The EPA told the NEB earlier this month that it wasn’t aware of the February 12 deadline to apply to participate in the hearings over the project, which would bring close to 900,000 barrels of oil per day from Edmonton to Burnaby. Although over 2,000 participants applied in time for the deadline — including Lummi, Suquamish, Tulalip and Swinomish Nation from Washington State — the powerful U.S. environmental regulator will not be able to take part in the hearings.
The board has set deadlines to ensure a fair and efficient process and is not persuaded, based on the request, to grant the extension sought by the EPA, NEB secretary Sherri Young said on Friday in a notice to David Allnutt, director of the EPA office of ecosystems, tribal and public affairs.
In the past, the EPA has fined Kinder Morgan $316,000 in 2012 for violating risk management provisions surrounding its gas plants in Wyoming. A few years earlier, it also slapped the Texas-based pipeline giant with a $600,000 fine for violating U.S. federal air and hazardous waste regulations.

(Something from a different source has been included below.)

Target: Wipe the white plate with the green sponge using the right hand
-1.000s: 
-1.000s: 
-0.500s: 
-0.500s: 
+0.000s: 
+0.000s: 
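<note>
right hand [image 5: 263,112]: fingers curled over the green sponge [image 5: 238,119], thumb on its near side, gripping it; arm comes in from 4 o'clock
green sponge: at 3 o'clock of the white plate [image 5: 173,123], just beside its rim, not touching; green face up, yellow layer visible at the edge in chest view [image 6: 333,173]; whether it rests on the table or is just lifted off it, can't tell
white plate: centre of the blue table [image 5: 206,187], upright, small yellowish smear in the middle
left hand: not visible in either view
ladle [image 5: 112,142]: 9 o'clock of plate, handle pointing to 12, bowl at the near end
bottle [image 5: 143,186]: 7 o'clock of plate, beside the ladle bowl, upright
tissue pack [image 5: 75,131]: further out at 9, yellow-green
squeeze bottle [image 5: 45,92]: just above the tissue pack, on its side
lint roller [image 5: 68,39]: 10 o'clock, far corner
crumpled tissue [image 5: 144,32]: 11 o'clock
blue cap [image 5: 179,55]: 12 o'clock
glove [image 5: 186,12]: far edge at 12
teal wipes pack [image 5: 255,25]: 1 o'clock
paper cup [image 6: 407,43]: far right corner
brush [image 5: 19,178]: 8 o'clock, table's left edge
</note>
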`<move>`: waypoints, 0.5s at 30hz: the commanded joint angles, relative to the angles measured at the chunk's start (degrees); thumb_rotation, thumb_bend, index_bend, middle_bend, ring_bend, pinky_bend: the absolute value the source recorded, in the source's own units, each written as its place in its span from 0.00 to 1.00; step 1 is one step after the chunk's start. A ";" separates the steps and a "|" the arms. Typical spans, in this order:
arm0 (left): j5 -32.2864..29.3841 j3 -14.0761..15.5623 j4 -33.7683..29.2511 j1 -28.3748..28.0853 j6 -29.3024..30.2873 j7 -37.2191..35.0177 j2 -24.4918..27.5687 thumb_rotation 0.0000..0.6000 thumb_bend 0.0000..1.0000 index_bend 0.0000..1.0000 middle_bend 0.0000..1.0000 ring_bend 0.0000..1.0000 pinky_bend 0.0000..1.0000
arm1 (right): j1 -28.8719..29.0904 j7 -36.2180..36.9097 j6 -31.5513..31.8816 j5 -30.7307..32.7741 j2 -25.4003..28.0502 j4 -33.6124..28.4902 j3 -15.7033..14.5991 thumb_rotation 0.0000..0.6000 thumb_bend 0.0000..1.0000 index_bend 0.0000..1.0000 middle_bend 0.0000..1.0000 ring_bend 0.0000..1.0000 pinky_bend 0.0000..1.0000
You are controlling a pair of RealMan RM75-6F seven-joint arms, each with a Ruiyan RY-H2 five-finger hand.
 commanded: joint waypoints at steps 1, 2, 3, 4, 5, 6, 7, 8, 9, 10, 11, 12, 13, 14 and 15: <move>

Although the Trans Mountain pipeline is based in Alberta and BC, it is expected to have an ecological impact on Washington State was well if the oil tanker traffic increases from the current average of five tankers a month to 30 tankers a month. The $5.4 billion Trans Mountain expansion project is the company’s “biggest project”, Kinder Morgan president Steve Kean said in a teleconference with analysts last month.